:: Dataset extract ::

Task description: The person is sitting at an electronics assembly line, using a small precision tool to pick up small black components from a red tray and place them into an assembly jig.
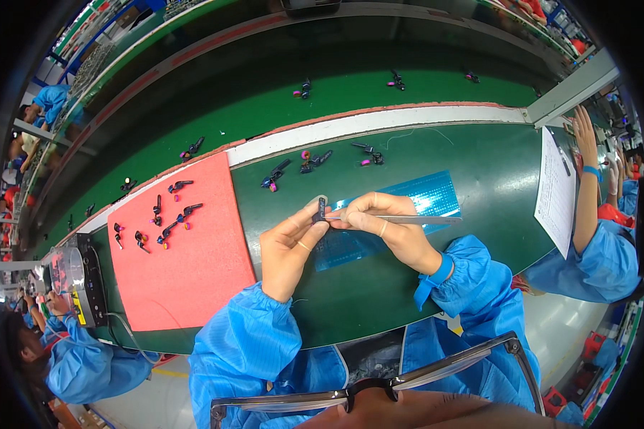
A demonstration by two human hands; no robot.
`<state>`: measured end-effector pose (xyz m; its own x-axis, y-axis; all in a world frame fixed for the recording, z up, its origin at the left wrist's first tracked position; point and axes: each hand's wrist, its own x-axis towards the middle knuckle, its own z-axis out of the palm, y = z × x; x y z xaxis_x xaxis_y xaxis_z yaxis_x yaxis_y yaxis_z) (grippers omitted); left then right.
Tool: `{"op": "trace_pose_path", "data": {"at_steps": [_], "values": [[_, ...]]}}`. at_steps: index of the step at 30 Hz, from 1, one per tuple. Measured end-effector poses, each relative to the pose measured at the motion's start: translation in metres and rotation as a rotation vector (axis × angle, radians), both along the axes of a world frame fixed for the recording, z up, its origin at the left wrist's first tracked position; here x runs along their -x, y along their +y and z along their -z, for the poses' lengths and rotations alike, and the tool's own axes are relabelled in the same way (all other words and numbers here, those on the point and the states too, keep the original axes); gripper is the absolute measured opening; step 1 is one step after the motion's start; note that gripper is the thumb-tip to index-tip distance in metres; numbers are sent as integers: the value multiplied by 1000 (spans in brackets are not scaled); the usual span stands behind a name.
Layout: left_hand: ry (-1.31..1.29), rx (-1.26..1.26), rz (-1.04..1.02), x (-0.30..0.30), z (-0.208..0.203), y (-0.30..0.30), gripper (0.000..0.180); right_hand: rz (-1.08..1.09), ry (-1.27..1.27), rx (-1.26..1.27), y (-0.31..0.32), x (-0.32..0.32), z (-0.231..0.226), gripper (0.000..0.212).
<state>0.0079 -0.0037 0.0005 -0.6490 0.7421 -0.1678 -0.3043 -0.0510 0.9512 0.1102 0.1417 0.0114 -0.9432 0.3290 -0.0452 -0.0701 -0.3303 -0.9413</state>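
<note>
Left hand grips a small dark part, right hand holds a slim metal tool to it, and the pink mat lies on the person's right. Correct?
No: the pink mat lies on the person's left, as the head view shows. The left hand grips the small dark part, the right hand the slim metal tool.

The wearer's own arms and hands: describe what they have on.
Loose blue sleeves with fine lines and gathered cuffs cover both arms. A blue band circles the right wrist. A thin pale ring shows on the left hand, another on the right hand.
</note>
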Motion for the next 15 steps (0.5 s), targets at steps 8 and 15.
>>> {"op": "trace_pose_path", "data": {"at_steps": [8,15], "values": [[-52,23,-80,8,1,1,34,49,-20,-107,7,2,-3,18],[-66,-12,-101,10,5,1,33,-20,-242,-267,5,10,11,18]]}}
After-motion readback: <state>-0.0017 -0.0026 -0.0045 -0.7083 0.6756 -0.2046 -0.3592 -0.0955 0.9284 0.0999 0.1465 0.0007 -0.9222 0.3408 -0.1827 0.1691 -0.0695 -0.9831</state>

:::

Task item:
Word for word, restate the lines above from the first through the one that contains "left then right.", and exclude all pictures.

Exercise solution:
Task description: The person is sitting at an electronics assembly line, using a small precision tool to pick up small black components from a red tray and place them into an assembly jig.
A demonstration by two human hands; no robot.
`<state>`: measured end-effector pose (xyz m; its own x-axis, y-axis; all in a world frame fixed for the recording, z up, its origin at the left wrist's first tracked position; point and axes: each hand's wrist, its own x-axis towards the middle knuckle, its own z-axis out of the palm, y = z × x; x y z xaxis_x xaxis_y xaxis_z yaxis_x yaxis_y yaxis_z) (grippers omitted); left then right.

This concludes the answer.